(Problem details): The expected output is exactly the lines below, starting at the line with "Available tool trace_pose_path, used" and ending at the line with "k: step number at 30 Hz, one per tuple", both included; no other line belongs in it.

(Exercise data):
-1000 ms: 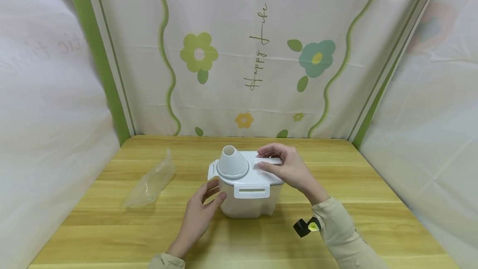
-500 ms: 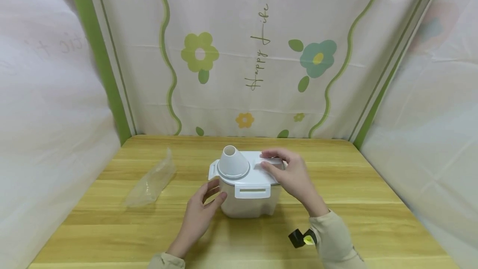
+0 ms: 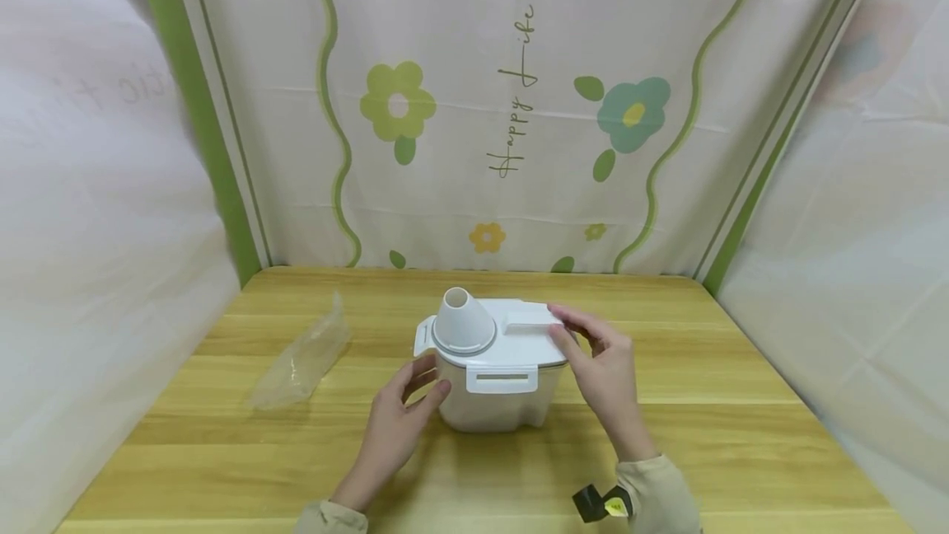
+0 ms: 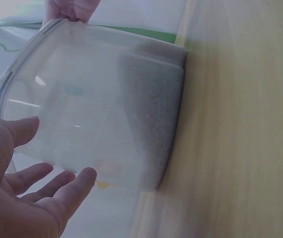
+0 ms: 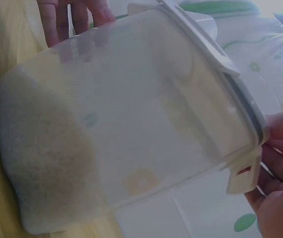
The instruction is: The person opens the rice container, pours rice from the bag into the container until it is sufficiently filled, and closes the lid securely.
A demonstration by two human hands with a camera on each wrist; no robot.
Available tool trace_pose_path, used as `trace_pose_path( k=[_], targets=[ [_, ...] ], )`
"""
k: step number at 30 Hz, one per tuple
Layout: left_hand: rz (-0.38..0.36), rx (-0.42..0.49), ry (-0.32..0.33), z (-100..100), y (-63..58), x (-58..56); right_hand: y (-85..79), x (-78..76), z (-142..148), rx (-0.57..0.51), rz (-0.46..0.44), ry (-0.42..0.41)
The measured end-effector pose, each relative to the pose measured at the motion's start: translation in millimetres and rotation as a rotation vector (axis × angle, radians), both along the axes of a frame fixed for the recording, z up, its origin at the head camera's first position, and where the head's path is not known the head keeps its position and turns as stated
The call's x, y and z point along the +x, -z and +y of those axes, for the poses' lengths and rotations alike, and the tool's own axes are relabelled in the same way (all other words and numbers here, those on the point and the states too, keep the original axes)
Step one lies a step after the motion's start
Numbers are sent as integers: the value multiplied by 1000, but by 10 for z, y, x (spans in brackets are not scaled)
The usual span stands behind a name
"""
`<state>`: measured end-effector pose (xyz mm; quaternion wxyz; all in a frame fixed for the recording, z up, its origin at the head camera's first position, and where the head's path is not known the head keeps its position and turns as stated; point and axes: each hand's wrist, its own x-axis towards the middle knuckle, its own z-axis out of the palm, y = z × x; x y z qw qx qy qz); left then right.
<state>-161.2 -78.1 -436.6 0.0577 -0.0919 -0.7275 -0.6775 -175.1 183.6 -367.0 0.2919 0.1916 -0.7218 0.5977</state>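
A translucent storage container [image 3: 489, 410] stands on the table, with a white lid [image 3: 526, 348] on top. A cone-shaped white spout [image 3: 465, 326] rises from the lid's left part, and a raised white strip [image 3: 530, 321] lies to its right. The wrist views show pale grains [image 5: 52, 153] heaped on a slope inside. My left hand [image 3: 400, 419] is around the container's left end, fingers spread and relaxed. At the lid's right end, my right hand [image 3: 604, 365] has thumb and forefinger on either side of the strip's end. Close to those fingers, an end clip [image 5: 245, 173] sticks outward.
A crumpled clear plastic bag [image 3: 300, 361] lies on the wooden table [image 3: 222, 452], left of the container. Another clip [image 3: 502, 379] sits along the lid's near side. A small black device [image 3: 593, 503] hangs at the right sleeve. Printed curtains [image 3: 445, 188] enclose the table.
My right hand has slid rightward from over the strip to the lid's right end, uncovering more of the strip. The left hand and the container have stayed in place.
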Motion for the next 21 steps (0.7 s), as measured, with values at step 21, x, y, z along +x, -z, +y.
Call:
trace_pose_path(
  k=[21],
  targets=[
    [47,0,-21,17,-17,14,88,74,-58,28,84,26]
  ],
)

(Finished exercise):
Available tool trace_pose_path, used as `trace_pose_path( k=[_], targets=[ [_, ...] ], )`
"""
k: step number at 30 Hz, one per tuple

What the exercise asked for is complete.